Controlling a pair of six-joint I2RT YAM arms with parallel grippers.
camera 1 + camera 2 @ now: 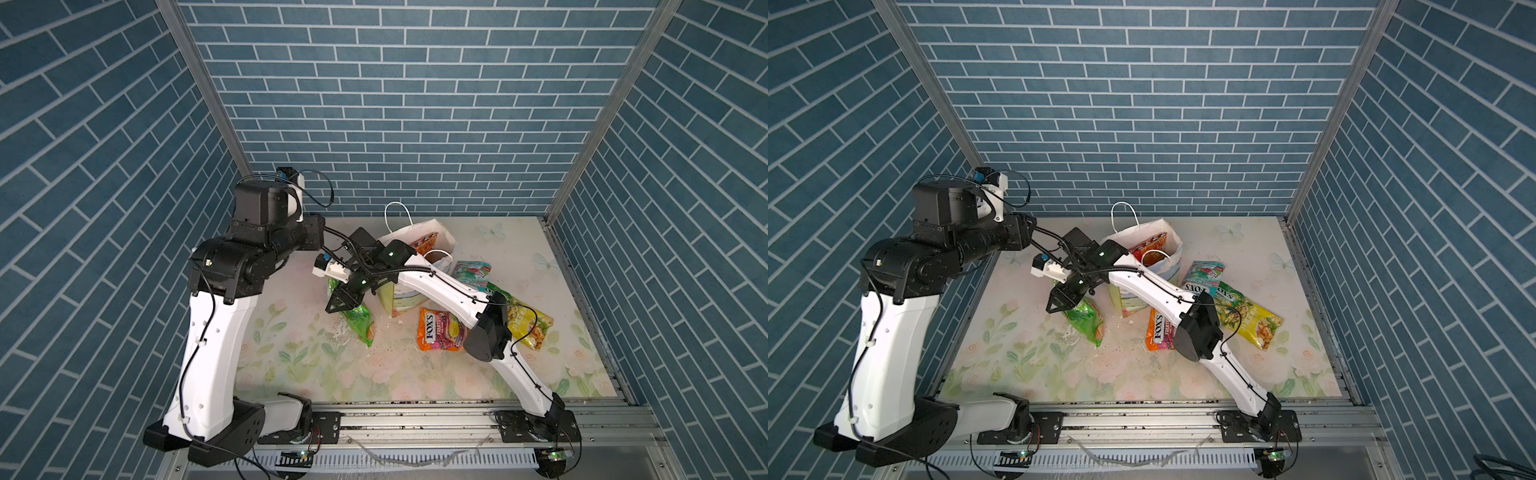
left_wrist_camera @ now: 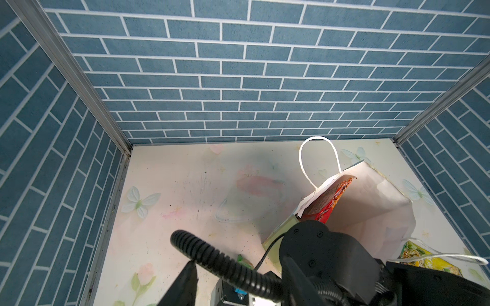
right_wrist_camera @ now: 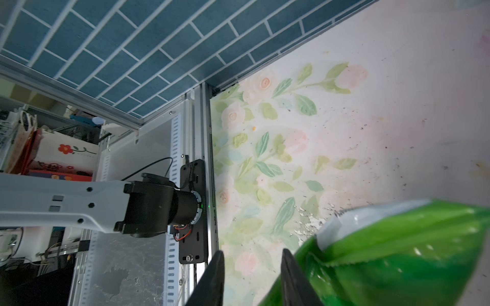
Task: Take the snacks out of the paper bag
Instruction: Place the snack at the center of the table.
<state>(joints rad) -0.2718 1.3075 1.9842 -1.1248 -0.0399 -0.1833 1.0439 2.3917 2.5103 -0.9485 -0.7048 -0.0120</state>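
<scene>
The paper bag [image 1: 409, 232] [image 1: 1142, 230] [image 2: 371, 204] stands at the back of the mat with its mouth open, and a red snack [image 1: 426, 243] [image 2: 331, 201] shows inside. My right gripper [image 3: 253, 254] [image 1: 337, 303] is open and holds nothing. It hovers low at the end of a green Lay's bag [image 3: 397, 251] [image 1: 357, 324] [image 1: 1086, 322], which lies on the mat against one finger. My left gripper [image 1: 362, 245] [image 2: 238, 283] sits by the bag's left edge with its jaws apart. Only the right arm's cable and camera show between them.
On the mat to the right of the bag lie an orange FOX'S packet [image 1: 436, 328], a teal one [image 1: 471, 270] and a yellow packet [image 1: 530, 328]. My right forearm [image 1: 440, 286] crosses in front of the bag. Crumbs [image 1: 340, 336] dot the mat. Brick walls close three sides.
</scene>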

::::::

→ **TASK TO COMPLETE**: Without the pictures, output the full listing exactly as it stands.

→ **RESPONSE BELOW**:
Controlling a pair of six-joint I2RT YAM arms with parallel grippers.
camera 1 + camera 2 @ now: 
left_wrist_camera @ now: 
right_wrist_camera @ now: 
Task: Take the snacks out of the paper bag
Instruction: Place the snack at the center of the table.
<state>(joints rad) -0.2718 1.3075 1.9842 -1.1248 -0.0399 -0.1833 1.0439 2.3917 2.5103 -0.9485 -0.7048 -0.0120</state>
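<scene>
The paper bag [image 1: 409, 232] [image 1: 1142, 230] [image 2: 371, 204] stands at the back of the mat with its mouth open, and a red snack [image 1: 426, 243] [image 2: 331, 201] shows inside. My right gripper [image 3: 253, 254] [image 1: 337, 303] is open and holds nothing. It hovers low at the end of a green Lay's bag [image 3: 397, 251] [image 1: 357, 324] [image 1: 1086, 322], which lies on the mat against one finger. My left gripper [image 1: 362, 245] [image 2: 238, 283] sits by the bag's left edge with its jaws apart. Only the right arm's cable and camera show between them.
On the mat to the right of the bag lie an orange FOX'S packet [image 1: 436, 328], a teal one [image 1: 471, 270] and a yellow packet [image 1: 530, 328]. My right forearm [image 1: 440, 286] crosses in front of the bag. Crumbs [image 1: 340, 336] dot the mat. Brick walls close three sides.
</scene>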

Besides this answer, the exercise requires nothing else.